New South Wales Heritage Register
- Official name: Presbyterian High School/Manse (former); Presbyterian High School/Manse
- Type: state heritage (built)
- Designated: 2 April 1999
- Reference no.: 577
- Type: historic site

= Presbyterian High School, Maitland =

Presbyterian High School is a heritage-listed former high school and manse at 12–14 Free Church Street, Maitland, City of Maitland, New South Wales, Australia. It is also known as the Presbyterian High School/Manse. The property is owned by Roman Catholic Church Trustees. It was added to the New South Wales State Heritage Register on 2 April 1999.

== History ==

The school was first established by William McIntyre, pastor of the West Maitland Presbyterian Church, at the site of the Presbyterian manse. The foundation stone for the school was laid by McIntyre on 25 September 1855; his brother, Rev. Allan McIntyre, was the first rector or principal. Samuel Griffith, future Premier of Queensland and Chief Justice of the High Court of Australia and Charles Pilcher, later a local MP and King's Counsel, were among the students at the school.

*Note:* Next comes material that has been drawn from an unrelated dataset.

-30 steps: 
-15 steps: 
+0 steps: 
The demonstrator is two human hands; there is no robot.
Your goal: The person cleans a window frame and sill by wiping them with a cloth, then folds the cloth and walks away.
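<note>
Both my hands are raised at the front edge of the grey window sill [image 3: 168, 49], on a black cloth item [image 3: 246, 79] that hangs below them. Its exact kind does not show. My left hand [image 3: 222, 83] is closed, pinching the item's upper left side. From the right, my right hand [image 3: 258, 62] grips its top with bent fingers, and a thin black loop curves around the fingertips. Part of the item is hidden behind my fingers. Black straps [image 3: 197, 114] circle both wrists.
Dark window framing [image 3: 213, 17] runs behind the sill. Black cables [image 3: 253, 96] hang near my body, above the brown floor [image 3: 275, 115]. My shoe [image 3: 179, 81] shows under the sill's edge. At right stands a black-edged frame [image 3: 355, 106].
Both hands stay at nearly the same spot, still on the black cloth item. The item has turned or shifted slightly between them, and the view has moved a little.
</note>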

The Presbyterian High School was relatively short-lived before its closure. A Mrs. Johnson operated a private ladies' high school out of the buildings during the 1870s and 1880s before it was acquired as the first premises of the West Maitland State High School for Girls, which opened on 21 January 1884. The new headmistress, Mary Olsen, was critical of the state of the building as "entirely out of repair and unfit for residence" and stating that the sanitary arrangements were "in such a condition that no students should come to school before improvements had been made". The school operated out of the buildings until the 1893 floods; after which Grossmann House was acquired as a new and less flood-prone school site.

By 1929, the premises was again being used as a manse.

It was threatened with demolition in the 1980s, but was prevented because of heritage concerns. A Permanent Conservation Order was granted on 8 May 1989. It is now incorporated into All Saints' College.

== Heritage listing ==
Presbyterian High School was listed on the New South Wales State Heritage Register on 2 April 1999.